The current and proposed cuts in US military R&D may make it impossible to attract young and promising investigators, thereby creating gaps in the succession of our future leaders. This impact is affecting both ends of the spectrum: with men and women who have served this country and the world finally proceeding into well-deserved retirement, the pool of talent to replace them is growing shallower and those who could normally cultivate this new talent through mentorship will be long gone. Additionally, junior military officers are now facing the conflict of furthering their scientific career versus their military one. Advancement of both aspects once logically went hand-in-hand as exceptional research and publication records were considered promotion-worthy. However, now this situation is no longer the case and promising young military scientists may be forced to abandon their research careers to diversify their military experience, thereby stunting their growth as leaders in the scientific realm. This trend is yet another strong disincentive for recruiting bright young talent to the US military. Novel medications, diagnostics, vaccines, and other life-saving measures that we have relied on from the US military take anywhere from five to 15 years to reach full licensure, and if they are not able to plant for the coming spring, in five years the pipeline can be expected to evaporate.
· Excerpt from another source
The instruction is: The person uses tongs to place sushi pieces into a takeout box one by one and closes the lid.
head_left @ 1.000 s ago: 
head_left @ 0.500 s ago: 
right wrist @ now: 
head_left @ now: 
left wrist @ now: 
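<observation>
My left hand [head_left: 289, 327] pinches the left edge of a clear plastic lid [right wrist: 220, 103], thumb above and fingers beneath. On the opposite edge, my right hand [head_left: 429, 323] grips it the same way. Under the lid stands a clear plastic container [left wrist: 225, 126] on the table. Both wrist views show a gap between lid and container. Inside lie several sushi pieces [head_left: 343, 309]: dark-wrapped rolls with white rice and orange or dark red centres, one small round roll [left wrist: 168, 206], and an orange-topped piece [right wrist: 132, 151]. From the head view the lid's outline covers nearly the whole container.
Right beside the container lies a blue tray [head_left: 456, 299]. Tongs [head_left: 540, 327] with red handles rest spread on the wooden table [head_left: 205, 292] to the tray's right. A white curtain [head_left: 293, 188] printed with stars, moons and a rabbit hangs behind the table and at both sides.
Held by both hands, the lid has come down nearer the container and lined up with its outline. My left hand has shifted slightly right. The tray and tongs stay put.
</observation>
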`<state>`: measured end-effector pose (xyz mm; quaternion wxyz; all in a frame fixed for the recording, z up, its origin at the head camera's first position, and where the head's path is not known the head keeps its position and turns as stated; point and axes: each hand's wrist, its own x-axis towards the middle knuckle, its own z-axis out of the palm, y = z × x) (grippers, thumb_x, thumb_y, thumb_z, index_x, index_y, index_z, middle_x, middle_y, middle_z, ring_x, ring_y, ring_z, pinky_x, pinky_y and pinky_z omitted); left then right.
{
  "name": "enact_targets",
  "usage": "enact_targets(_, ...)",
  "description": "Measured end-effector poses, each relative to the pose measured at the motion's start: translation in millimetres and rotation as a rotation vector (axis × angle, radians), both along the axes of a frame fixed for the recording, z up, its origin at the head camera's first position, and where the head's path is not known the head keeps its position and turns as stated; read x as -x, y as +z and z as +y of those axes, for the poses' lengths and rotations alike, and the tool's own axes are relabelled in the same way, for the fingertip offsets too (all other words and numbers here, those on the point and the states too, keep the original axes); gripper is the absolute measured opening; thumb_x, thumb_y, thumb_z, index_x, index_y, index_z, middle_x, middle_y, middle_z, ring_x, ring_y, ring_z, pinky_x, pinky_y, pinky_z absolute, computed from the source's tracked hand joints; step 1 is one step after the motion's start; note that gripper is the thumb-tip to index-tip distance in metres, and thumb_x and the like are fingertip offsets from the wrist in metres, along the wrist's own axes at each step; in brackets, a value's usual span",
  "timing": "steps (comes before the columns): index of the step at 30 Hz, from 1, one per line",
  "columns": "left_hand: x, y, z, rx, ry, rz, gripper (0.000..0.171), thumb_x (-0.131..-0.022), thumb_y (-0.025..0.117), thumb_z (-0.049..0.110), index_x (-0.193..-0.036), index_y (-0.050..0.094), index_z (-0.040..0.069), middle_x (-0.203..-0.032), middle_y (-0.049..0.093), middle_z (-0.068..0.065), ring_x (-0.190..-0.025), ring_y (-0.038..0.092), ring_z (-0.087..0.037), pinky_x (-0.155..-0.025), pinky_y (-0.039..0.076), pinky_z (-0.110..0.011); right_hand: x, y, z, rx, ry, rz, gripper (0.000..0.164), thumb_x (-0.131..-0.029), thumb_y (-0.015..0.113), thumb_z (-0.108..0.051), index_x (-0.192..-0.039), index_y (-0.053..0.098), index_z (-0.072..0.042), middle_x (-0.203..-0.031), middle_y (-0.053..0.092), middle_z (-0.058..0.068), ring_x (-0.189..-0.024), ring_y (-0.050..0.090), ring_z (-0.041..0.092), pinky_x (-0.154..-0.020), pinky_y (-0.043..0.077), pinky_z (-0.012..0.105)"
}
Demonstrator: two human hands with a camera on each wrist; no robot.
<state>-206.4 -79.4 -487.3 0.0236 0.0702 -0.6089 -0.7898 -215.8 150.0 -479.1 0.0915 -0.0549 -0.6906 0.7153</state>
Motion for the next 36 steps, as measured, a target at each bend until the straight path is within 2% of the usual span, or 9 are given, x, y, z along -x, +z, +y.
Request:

At the current rate of increased exodus and decreased acquisition of talented professionals, the US military's contribution to global health could mostly disappear.
It is almost certain that the tropical infectious disease threats we have faced in the past decade will increase should the US military enter into new theatres of operation (Figure 1). For example, an increased presence in the Pacific would bring thousands of our troops into areas endemic for dengue fever, enterovirus 71, and chikungunya, for which we currently have rudimentary preventive measures and which, based on past conflicts, could have a devastating effect on our forces. We will be facing equally grave threats if we advance further into the African continent, facing not only terrorist organizations and warring factions but old foes like malaria and other parasitic infections, viral hemorrhagic fevers, diarrhea, and respiratory diseases. Conflicts and peacekeeping in the northern reaches of Latin America would bring more malaria, CL and VL, Chagas disease, and a host of arboviral diseases. Any or all of these scenarios could play out should the US military leave the Middle East for other regions.
Though the picture that has been painted is very real and potentially bleak, it is not too late. The US Congress is urged to look to the leadership of the US military and use their knowledge and experience to reprioritize a robust WRAIR, NMRC, and the overall tropical medicine and R&D enterprise and urge a revitalized focus on increased funding and the reestablishment of rewarding, promotion-worthy career tracks in tropical medicine research.
Funding Statement
The authors have indicated that no funding was received for this work.